Senate candidate Alex Lasry just dumped another $2 million into his own campaign. When a guy can treat that kind of cash like kindling, well, I guess his kids will still be able to eat, but you start to wonder what the point is.
I’m at a loss to understand what Lasry’s theory of the race might be. The other three major Democratic candidates have credible arguments.
Front-runner Lt. Gov. Mandela Barnes can argue in the primary that he would be the first Black senator from Wisconsin and he can tout big name progressive endorsements like those from Sens. Elizabeth Warren and Corey Booker. For the general, Barnes’ can point to his victory on a ticket with Gov. Tony Evers as some evidence of the ability to win statewide and he can argue that he’ll be able to turn out the Black vote in Milwaukee. And to those who question if a Black candidate can win here, he can point to the fact that Barack Obama won Wisconsin twice, and easily both times.
State Treasurer Sarah Godlewski won a statewide race in her own right and she is the only woman among the leading candidates, something that counts for a lot in a Democratic primary.
And Outagamie County Executive Tom Nelson is relishing his underdog status in much the same way that Russ Feingold did back in 1992. He can argue that he has a long record of winning in a red part of the state and he has more governmental experience than the other candidates combined, though actual qualifications don’t matter as much a they once did. Oh, let’s just face it: they don’t matter at all.
But I don’t see what Lasry’s argument could be. The only thing he’s got going for himself is a lot of money, and even that is just by virtue of a billionaire dad, who made his fortune as a Wall Street hedge fund operator. If the Democrats were hungry for cash, that could still be a winning argument. But whoever wins the nomination will be showered in dollars both from within the state and from national sources. In the last cycle, Democrats raised twice as much as Republicans in dark money. That’s nothing to be proud of, but it means that personal wealth doesn’t matter like it did when Herb Kohl was able to self-fund his campaigns.
So, personal wealth matters only in the primary, and even there it’s a two-edged sword. Nelson has been hammering away at Lasry’s money and his Wall Street connections, stopping just short of calling him out by name. While Lasry seems to be his main target, Godlewski could be a secondary one as she also has dumped a chunk of her personal wealth into her camp.

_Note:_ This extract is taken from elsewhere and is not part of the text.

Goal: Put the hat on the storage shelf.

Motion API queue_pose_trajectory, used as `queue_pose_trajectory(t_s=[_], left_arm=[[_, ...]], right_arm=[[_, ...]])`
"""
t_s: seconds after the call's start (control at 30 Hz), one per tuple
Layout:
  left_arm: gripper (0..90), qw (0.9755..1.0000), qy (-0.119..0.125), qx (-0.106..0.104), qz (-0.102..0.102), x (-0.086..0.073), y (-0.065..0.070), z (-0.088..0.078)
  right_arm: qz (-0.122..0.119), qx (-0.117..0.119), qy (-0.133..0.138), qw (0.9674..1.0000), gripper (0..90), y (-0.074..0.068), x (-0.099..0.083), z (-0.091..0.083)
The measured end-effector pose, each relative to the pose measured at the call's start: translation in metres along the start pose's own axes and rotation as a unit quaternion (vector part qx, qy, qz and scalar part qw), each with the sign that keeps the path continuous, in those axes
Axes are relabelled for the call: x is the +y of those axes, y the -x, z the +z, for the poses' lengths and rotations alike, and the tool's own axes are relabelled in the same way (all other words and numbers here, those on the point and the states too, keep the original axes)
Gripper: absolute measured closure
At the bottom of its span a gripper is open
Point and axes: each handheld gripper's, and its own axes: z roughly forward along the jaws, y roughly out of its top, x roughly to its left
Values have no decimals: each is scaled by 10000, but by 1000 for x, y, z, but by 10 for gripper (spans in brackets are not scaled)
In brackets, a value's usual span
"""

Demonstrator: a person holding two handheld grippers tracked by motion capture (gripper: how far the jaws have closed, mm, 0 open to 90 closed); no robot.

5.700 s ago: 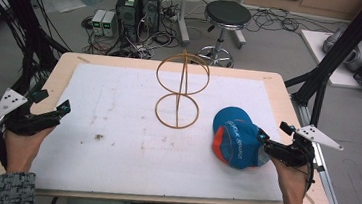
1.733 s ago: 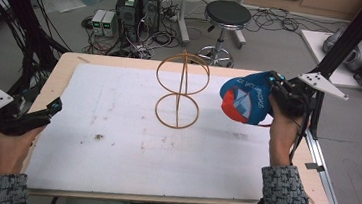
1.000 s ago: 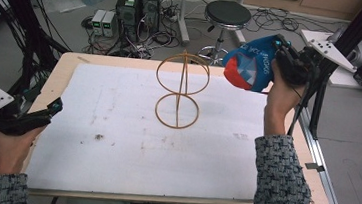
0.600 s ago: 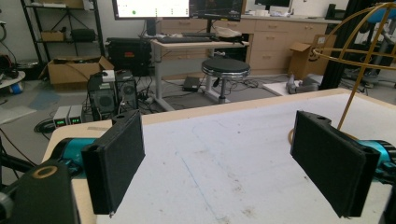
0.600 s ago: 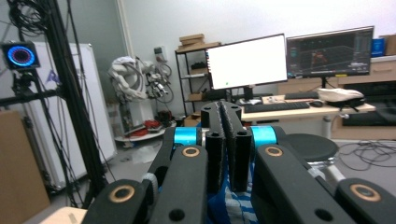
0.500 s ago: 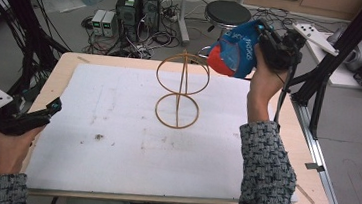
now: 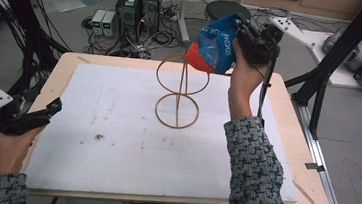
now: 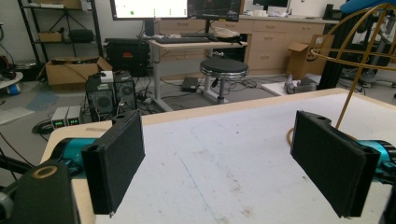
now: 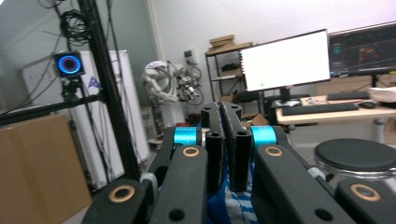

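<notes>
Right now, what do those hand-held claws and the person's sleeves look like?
Both are black frames. The left gripper carries a white three-cornered plate with dark dots and teal trim; its jaws are wide black pads. The right gripper has blue collars, brass-coloured pivots and a black cable. The sleeves are knitted in speckled black and white.

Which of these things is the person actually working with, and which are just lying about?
In use:
- blue cap, pinched in the right gripper, held above the stand
- gold wire stand on the white mat
- left gripper, open, idle at the table edge

Just about:
- round stool
- computer boxes on the floor
- monitors
</notes>
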Motion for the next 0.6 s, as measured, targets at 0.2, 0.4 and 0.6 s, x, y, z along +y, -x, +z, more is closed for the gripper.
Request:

On top of this, Democrats still seem to be in a practical mood. They just want to beat the despised Sen. Ron Johnson. I don’t see primary voters casting a lot of ballots for anyone who they think cannot win in November. Lasry has by far the weakest case for general election success among the leading candidates. He’s a rich kid from New York, who didn’t move to Wisconsin until 2014 and has never run for office before, and what else do you need to know?

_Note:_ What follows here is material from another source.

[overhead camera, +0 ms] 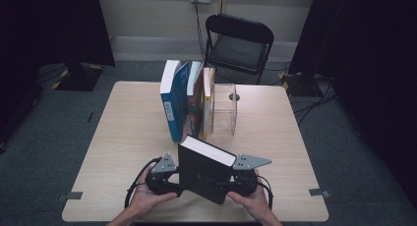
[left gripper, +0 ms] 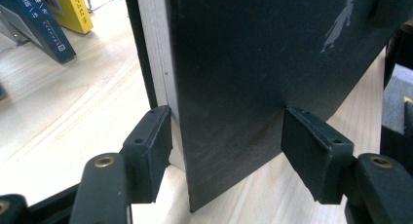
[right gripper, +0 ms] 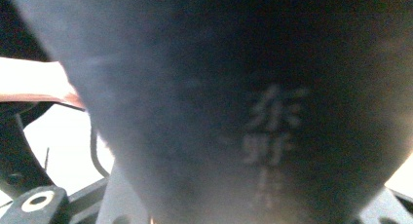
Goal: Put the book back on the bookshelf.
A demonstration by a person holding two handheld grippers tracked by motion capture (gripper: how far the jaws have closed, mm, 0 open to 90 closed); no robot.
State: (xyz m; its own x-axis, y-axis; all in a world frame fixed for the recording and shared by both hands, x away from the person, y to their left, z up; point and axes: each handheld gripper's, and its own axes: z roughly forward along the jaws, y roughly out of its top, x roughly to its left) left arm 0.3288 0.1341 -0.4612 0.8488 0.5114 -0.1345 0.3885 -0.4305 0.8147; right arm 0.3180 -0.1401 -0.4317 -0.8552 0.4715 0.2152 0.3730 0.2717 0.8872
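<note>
We see one black book (overhead camera: 204, 172) standing tilted on the surface (overhead camera: 123, 132), between the two hand-held grippers and at the near edge. The left hand-held gripper (overhead camera: 178, 189) sits at the book's left lower edge, the right hand-held gripper (overhead camera: 222, 186) at its right lower edge, spine side.

In the left gripper view the black book (left gripper: 253, 73) stands between the two pads of the left hand-held gripper (left gripper: 226, 146). The left pad (left gripper: 146, 156) lies against the page edges, while the right pad (left gripper: 311, 160) meets the cover near its lower corner; we cannot tell whether they press, so we cannot say that this hand-held gripper is clamped. The book's top and far side are cut off here.

In the right gripper view the black book (right gripper: 234, 97) is very close and blurred; faint pale characters on it are hard to read. The pads are hidden by the dark cover, so we cannot tell the state of the right hand-held gripper from this view, and in the high view its jaws are covered by the book.

Beyond the grippers, farther from the person, we count three books (overhead camera: 189, 100) standing upright in a row, with one clear box (overhead camera: 225, 113) touching their right side. One folding chair (overhead camera: 238, 44) stands behind the surface. Two hands (overhead camera: 147, 199) hold the grippers; the forearms are cut off at the bottom.
</note>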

In that context I find it curious that Nelson seems to be focussing his attacks on Lasry, who has almost no chance at the nomination, while laying off of Barnes, who is the clear front-runner. Even if he forced Lasry out of the race, it seems that that would benefit Barnes more than anyone, since both he and Lasry are from Milwaukee.
The only chance Nelson or Godlewski have is to make a case that Barnes can’t beat Johnson. That is, by definition, a negative campaign, though it can be handled skillfully. In fact, it has to be, since Democrats are often turned off by negative primary attacks and they’ll be especially sensitive to attacks on a Black candidate.
Still, the primary isn’t until August 9th, so it’s too early to count out either Nelson or Godlewski. But it doesn’t seem too soon to conclude that Lasry’s chances are pretty close to zero. Why he continues to pump money into a losing effort isn’t clear to me, except that he’s got a lot more where that came from.